05 February, 2008

PDX

I've been thinking a lot about Portland lately. I'm finding that there are parts of it that I miss. I feel like when I was out there, I was absolutely unattached and free, and it was terrifying, and it didn't end up that well, but it felt good to be so independent and I think I'm really missing that right now. I feel that much of that has to do with the fact that I'm so entrenched in right now. I have this job, that although I enjoy, I definitely don't want to see myself at in 3 or 4 years. I bought a car that is making the idea of picking up a going elsewhere almost impossible but I also know, full well, that if I really wanted out, I'd make it happen for myself.

Portland played such an important and very key role in how I've managed to get to where I am right now and I think that I'm reminiscent of it because I am so proud of myself. I have no problem admitting to that either. I couldn't be more proud of myself. I did something that not many people can say they did and although I failed and had to come back, I will never look at it as if it were a failure, but as something that pushed me into the stronger and more adult person that I am right now.

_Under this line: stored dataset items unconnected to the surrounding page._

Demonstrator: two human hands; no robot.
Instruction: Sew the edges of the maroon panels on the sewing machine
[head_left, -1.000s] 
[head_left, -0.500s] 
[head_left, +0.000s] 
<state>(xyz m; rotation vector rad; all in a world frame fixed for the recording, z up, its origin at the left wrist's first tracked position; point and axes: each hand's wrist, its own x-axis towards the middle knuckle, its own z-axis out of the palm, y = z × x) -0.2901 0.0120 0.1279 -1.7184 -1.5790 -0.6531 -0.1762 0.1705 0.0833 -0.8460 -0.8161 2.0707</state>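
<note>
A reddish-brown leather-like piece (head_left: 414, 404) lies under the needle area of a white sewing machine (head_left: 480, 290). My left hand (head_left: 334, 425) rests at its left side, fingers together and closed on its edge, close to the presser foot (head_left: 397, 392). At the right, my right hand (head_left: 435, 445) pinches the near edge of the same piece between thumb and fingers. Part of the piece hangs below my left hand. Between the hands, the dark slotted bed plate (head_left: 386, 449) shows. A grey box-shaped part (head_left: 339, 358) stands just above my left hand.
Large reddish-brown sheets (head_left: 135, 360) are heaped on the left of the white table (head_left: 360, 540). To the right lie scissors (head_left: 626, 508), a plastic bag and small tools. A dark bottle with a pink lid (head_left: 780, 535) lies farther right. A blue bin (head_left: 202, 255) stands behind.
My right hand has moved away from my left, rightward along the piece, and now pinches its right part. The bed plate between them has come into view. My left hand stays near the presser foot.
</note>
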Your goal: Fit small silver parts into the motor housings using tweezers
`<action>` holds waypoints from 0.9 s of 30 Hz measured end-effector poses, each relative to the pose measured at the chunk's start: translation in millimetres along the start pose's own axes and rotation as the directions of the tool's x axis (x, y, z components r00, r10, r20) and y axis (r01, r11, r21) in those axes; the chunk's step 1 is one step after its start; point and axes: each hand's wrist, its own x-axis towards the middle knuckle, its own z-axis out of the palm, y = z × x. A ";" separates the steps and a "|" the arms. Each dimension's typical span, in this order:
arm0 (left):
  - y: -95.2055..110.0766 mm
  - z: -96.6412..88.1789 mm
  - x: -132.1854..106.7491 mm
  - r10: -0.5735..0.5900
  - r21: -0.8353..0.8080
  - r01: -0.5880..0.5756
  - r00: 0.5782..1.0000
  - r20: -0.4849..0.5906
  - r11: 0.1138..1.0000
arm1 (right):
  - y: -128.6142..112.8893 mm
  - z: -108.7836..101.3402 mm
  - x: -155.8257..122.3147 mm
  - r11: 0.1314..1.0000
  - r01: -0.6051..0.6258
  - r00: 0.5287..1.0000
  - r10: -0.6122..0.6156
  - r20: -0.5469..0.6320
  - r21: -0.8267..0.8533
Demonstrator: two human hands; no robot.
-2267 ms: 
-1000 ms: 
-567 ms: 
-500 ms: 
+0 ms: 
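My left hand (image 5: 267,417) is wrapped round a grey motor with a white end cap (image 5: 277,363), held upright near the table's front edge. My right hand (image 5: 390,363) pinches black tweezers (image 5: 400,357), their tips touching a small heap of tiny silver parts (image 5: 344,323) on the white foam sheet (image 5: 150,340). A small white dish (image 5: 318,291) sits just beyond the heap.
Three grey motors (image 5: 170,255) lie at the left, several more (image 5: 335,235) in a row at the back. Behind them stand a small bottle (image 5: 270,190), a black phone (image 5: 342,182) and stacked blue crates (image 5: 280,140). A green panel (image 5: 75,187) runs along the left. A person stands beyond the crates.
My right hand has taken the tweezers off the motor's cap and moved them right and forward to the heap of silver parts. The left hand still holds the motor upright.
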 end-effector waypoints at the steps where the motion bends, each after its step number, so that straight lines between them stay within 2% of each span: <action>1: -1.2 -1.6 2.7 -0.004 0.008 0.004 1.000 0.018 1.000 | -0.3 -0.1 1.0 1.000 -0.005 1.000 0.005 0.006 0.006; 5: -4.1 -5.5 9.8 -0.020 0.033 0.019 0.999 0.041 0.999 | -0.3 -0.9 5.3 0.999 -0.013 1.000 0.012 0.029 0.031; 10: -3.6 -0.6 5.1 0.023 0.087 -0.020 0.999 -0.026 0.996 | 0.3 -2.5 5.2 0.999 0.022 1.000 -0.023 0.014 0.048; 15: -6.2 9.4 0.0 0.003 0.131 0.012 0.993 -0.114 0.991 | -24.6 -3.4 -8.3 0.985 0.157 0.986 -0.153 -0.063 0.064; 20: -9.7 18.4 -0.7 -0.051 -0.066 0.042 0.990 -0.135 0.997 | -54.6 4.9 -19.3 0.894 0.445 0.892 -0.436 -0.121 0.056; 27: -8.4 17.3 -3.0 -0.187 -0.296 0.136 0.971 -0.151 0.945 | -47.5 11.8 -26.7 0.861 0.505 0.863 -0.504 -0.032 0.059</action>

Perhaps winter should end so I can feel less stuck. It's hard to feel mobile when there's a foot of snow and slush on the ground, and getting from point a to point b is practically impossible when you're slipping and sliding all over the place. I know that California will bring me some relief and so will Dallas. I just need to remind myself that, this is it, there's nothing more to look forward to, it's all about here and now and whatever happens then, will happen then.